The MASM Forum

General => The Workshop => Topic started by: jj2007 on April 25, 2023, 08:52:48 PM

Title: Raymond Chen: Why is Zip folders support stuck at the turn of the Century?
Post by: jj2007 on April 25, 2023, 08:52:48 PM
Raymond Chen, May 15th, 2018 (https://devblogs.microsoft.com/oldnewthing/20180515-00/?p=98755):
QuoteOne of the terms of the license is that the compression and decompression code for Zip folders should be tied to UI actions and not be programmatically drivable

There is C:\Windows\System32\zipfldr.dll but it's not really usable. There are several threads on the VB6 forum (https://www.vbforums.com/showthread.php?808681-VB6-Create-a-ZIP-file-without-any-DLL-depends-using-IStorage-and-IDropTarget) dealing with zipping files without external DLLs; one day, I'll try to port it to Assembly.

This is Micros*t: no zipping and unzipping because, well, that was a third party thing - too complicated for Redmond. Essential but simple functions such as zipping or the RichEdit control (http://masm32.com/board/index.php?topic=5383.0) suck because apparently all the M$ staff is busy adding another gigabyte of useless crap to the C:\Windows\winsxs folder :cool:

P.S. unzipping is easy, here is code to install UAsm on your machine:

include \masm32\MasmBasic\MasmBasic.inc
  Init
  UnzipInit "http://www.terraspace.co.uk/uasm256_x64.zip" ; UnzipInit expects a filename or URL, returns #files in edx
  lea ecx, [edx-1]
  .Repeat
.if Instr_(Files$(ecx), "uasm64.exe")
.if Exist("\Masm32\bin\uasm64.exe")
PrintLine "Old: ", GfDate$(-1), Spc2$, GfTime$(-1), CrLf$, "New: ", GfDate$(ecx), Spc2$, GfTime$(ecx)
MsgBox 0, "Overwrite existing Uasm64.exe?", "Hi", MB_YESNO
.endif
.Break .if eax==IDNO
UnzipFile(ecx, Cat$(Left$(MbExeFolder$)+":\Masm32\bin\"))
MsgBox 0, "UAsm successfully installed", "Hi", MB_OK
.Break
.endif
dec ecx
  .Until Sign?
  UnzipExit
EndOfCode
Title: Re: Raymond Chen: Why is Zip folders support stuck at the turn of the Century?
Post by: NoCforMe on April 26, 2023, 02:18:33 AM
Quote from: jj2007 on April 25, 2023, 08:52:48 PM
This is Micros*t: no zipping and unzipping because, well, that was a third party thing - too complicated for Redmond.

I hate to defend Micro$oft, I really do, but according to what I read on Ray Chen's blog, it's a matter of contractual limitations, not laziness on Redmond's part:

Quote
Bonus chatter: On of the terms of the license is that the compression and decompression code for Zip folders should be tied to UI actions and not be programmatically drivable.
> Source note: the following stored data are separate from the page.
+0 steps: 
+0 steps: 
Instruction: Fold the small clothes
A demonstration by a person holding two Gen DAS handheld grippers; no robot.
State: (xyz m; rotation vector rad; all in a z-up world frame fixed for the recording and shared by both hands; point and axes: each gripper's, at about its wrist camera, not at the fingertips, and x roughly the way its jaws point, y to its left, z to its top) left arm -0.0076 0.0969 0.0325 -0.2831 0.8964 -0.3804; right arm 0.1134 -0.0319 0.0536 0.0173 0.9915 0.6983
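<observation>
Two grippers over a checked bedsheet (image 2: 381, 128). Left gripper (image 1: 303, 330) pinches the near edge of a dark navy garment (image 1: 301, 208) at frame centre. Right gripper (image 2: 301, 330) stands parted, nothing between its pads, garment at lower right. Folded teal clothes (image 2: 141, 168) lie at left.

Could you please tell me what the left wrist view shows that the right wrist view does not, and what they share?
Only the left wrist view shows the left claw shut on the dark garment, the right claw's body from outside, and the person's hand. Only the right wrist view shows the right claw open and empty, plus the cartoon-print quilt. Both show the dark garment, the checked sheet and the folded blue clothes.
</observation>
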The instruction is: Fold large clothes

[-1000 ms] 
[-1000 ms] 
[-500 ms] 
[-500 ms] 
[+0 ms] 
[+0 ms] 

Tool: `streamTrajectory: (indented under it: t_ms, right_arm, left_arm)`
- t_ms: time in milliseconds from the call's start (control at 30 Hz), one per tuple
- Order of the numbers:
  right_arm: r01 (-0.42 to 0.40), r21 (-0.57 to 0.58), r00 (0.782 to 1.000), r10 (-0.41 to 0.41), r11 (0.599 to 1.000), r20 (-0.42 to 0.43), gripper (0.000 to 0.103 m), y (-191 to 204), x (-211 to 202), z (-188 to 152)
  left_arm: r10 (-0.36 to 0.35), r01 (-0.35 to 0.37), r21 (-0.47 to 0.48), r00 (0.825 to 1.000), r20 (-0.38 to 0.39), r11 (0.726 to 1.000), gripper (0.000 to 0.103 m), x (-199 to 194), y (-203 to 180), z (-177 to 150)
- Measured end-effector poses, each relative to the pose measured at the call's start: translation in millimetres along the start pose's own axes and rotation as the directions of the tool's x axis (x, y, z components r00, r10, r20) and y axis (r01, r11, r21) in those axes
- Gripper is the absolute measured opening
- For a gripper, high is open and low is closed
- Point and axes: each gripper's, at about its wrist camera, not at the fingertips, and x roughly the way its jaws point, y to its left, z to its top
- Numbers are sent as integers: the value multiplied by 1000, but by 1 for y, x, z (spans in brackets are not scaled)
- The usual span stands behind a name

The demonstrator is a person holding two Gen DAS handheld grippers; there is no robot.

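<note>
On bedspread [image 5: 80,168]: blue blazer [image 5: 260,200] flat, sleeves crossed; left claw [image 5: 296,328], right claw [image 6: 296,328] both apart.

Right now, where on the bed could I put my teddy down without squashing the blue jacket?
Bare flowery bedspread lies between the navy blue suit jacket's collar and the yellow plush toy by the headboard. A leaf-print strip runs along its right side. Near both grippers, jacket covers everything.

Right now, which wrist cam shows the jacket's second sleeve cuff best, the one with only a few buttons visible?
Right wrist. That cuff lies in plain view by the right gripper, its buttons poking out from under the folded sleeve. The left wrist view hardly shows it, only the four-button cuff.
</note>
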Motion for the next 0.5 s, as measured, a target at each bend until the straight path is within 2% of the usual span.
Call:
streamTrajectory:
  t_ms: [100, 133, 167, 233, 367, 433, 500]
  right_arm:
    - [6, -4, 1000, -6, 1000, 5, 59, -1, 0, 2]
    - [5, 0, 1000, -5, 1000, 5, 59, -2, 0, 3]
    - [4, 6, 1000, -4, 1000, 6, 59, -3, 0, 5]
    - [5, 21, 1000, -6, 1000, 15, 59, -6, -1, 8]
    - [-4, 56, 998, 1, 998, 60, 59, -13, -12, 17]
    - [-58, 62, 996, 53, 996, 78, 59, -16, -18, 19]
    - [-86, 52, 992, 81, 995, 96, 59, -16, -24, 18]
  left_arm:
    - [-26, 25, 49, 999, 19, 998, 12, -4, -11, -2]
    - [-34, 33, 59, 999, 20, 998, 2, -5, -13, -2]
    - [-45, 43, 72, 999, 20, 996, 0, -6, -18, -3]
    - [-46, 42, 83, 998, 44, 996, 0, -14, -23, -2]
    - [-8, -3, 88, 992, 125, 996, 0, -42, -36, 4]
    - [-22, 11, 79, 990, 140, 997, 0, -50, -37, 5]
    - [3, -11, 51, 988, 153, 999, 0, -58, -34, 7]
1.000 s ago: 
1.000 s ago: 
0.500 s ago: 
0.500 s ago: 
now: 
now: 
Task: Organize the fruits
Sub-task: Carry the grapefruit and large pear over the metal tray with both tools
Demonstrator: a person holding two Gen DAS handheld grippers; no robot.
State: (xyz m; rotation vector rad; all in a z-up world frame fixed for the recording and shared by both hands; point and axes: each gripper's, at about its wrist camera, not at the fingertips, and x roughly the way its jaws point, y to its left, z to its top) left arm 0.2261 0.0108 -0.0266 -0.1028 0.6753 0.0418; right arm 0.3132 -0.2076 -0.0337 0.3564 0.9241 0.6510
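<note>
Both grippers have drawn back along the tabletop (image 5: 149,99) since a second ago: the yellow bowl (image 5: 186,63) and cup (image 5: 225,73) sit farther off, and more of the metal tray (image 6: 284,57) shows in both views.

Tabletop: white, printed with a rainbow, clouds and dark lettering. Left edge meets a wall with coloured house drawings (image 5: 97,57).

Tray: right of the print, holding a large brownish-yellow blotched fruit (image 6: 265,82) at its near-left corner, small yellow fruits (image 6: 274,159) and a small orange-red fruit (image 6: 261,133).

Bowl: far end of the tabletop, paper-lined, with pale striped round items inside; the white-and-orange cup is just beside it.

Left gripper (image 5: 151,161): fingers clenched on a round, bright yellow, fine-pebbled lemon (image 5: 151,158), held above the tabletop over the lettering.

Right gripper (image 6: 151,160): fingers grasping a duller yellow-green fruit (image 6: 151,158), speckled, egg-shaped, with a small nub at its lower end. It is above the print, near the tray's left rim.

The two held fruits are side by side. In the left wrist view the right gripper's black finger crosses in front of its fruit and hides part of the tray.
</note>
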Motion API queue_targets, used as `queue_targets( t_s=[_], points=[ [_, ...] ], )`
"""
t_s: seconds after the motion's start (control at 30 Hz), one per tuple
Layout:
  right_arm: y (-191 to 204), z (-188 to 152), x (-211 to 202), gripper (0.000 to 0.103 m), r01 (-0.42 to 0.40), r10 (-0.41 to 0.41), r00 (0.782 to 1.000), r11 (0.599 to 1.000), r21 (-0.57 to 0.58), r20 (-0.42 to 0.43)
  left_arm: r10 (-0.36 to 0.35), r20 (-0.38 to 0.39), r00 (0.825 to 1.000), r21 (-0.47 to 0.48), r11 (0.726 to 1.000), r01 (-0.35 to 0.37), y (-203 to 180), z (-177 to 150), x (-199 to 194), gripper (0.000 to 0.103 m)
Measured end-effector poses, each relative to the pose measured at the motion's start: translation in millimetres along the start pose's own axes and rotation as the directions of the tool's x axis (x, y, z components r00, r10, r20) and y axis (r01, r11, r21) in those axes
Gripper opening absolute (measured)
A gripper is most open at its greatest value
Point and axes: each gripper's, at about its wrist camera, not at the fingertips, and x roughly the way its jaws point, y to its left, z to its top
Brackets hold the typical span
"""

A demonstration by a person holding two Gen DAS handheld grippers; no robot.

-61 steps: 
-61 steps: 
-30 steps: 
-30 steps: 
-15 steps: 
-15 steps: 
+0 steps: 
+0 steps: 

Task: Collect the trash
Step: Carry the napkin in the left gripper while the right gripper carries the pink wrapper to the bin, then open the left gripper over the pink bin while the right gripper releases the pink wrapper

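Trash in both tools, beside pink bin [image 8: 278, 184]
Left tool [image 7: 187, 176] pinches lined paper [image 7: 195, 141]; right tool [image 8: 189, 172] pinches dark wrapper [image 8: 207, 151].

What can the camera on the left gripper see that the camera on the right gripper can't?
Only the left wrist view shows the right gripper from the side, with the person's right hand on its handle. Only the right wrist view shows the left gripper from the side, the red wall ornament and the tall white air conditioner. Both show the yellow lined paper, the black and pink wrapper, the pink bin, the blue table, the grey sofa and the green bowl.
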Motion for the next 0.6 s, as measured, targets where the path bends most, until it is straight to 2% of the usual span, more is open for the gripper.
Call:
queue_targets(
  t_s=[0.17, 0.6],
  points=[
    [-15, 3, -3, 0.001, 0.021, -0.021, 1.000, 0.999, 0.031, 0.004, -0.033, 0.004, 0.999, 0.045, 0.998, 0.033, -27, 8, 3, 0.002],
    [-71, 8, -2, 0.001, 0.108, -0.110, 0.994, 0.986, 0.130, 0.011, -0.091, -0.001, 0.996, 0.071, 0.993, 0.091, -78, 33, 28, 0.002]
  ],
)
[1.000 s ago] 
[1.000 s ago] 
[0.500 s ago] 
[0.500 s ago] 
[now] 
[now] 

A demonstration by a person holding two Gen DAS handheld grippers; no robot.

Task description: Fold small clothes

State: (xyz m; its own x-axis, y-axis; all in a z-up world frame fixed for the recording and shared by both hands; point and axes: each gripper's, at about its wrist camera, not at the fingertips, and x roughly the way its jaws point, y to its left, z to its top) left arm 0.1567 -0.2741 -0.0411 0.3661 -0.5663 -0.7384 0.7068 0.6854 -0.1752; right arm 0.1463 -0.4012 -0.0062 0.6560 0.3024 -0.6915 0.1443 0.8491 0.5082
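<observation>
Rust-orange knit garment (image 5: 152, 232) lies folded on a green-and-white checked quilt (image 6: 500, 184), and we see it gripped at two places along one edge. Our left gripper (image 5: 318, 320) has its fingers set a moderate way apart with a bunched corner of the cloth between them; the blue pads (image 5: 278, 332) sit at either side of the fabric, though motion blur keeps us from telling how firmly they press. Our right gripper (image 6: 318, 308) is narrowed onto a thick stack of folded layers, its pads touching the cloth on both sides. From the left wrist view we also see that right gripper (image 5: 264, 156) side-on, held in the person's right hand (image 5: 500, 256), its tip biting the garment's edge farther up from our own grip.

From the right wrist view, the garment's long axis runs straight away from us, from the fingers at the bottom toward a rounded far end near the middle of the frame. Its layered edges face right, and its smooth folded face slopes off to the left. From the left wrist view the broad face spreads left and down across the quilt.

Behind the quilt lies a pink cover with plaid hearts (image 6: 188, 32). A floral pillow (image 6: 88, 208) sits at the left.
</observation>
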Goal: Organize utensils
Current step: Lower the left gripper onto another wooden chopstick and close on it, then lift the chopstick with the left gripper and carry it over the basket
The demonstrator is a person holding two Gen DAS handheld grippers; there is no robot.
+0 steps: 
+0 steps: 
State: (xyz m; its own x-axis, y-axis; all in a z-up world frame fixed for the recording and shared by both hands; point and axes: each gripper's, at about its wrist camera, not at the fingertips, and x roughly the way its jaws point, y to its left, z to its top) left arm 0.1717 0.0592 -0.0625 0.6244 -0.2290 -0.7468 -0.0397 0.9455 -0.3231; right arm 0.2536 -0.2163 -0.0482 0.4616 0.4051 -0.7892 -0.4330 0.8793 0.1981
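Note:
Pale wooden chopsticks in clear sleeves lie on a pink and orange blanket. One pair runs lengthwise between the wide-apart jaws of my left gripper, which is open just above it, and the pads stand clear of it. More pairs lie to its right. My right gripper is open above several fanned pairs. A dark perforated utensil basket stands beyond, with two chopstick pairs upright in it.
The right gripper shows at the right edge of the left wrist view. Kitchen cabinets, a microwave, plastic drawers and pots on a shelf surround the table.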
The main product for the company that provided the compression and decompression code is the compression and decompression code itself. If Windows allowed programs to compress and decompression files by driving the shell namespace directly, then that company would have given away their entire business!
Title: Re: Raymond Chen: Why is Zip folders support stuck at the turn of the Century?
Post by: jj2007 on April 26, 2023, 03:58:37 AM
Quote from: NoCforMe on April 26, 2023, 02:18:33 AMit's a matter of contractual limitations, not laziness on Redmond's part

It's laziness, because they should have done it in-house. Zipping is a pretty essential feature of an OS.
Title: Re: Raymond Chen: Why is Zip folders support stuck at the turn of the Century?
Post by: Vortex on April 26, 2023, 04:58:52 AM
QuoteIt's laziness, because they should have done it in-house. Zipping is a pretty essential feature of an OS.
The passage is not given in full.